Полторы минуты назад я хотел быть только один, один – и чтобы не было больше никого рядом, тем меня и устраивала эта коробка, набитая электроникой, что я, слушая какие-то человеческие голоса и видя какие-то лица, был все равно один, теперь я почувствовал, что не смогу, не выдержу; если она уйдет просто так, не побудет возле меня, – я побегу за ней, буду искать ее так же, как она меня.
– Зайдите уж ко мне, коли пришли, – попросил я. – По-моему, самое главное, что вы пришли, вот и заходите, спасибо вам…
Она прошла, села в кресло, в котором только что еще сидел я, и спросила напряженно-внимательно, с ясной ожидающей улыбкой глядя на меня:
– Я слушаю.
Как она знала, что именно этого все внутри меня и требовало – рассказать ей?!
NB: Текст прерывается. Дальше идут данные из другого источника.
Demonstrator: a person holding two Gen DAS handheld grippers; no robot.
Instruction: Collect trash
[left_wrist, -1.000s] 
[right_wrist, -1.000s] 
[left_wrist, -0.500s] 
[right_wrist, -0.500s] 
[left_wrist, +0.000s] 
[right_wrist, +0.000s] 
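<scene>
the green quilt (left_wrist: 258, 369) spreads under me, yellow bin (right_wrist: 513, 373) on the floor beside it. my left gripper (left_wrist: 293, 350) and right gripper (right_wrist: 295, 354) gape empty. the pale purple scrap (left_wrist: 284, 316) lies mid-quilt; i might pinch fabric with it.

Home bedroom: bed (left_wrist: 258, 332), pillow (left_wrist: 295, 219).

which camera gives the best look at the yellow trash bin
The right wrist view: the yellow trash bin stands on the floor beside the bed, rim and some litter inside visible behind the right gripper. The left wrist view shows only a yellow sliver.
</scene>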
Я сел на тахту напротив нее – и меня прорвало. Я говорил ей обо всем: о том, чем я занимаюсь и как все это у меня выходит, как я издергался и устал, как у меня начались галлюцинации и как это было ужасно, как я был любим женщиной и был брошен, как я потерял и нашел этот свой блокнот… Я говорил ей столько и такое, о чем никогда – десятой части того! – даже в пору самой великой нашей душевной близости, не говорил с Евгенией, не упоминая уже ни о ком другом…
* * *
– Дайте руку, – попросил врач. – Ладонями кверху, вот так. – Он быстро провел большим пальцем мне по ладоням, проверяя, не потные ли они, нагнулся над столом и так же быстро оттянул мне в сторону и в бок веко одного глаза, потом другого. – Значит, ничего подобного тому, что было, больше не случалось?! – в какой уже раз спросил он.
Он весь сиял доброжелательством, вниманием и участливостью, и лишь твердые движенья его рук выдавали в нем профессиональную жесткую бесстрастность.
– Нет, больше не случалось, – ответил я тоном исправно выполняющего всякое домашнее задание ученика.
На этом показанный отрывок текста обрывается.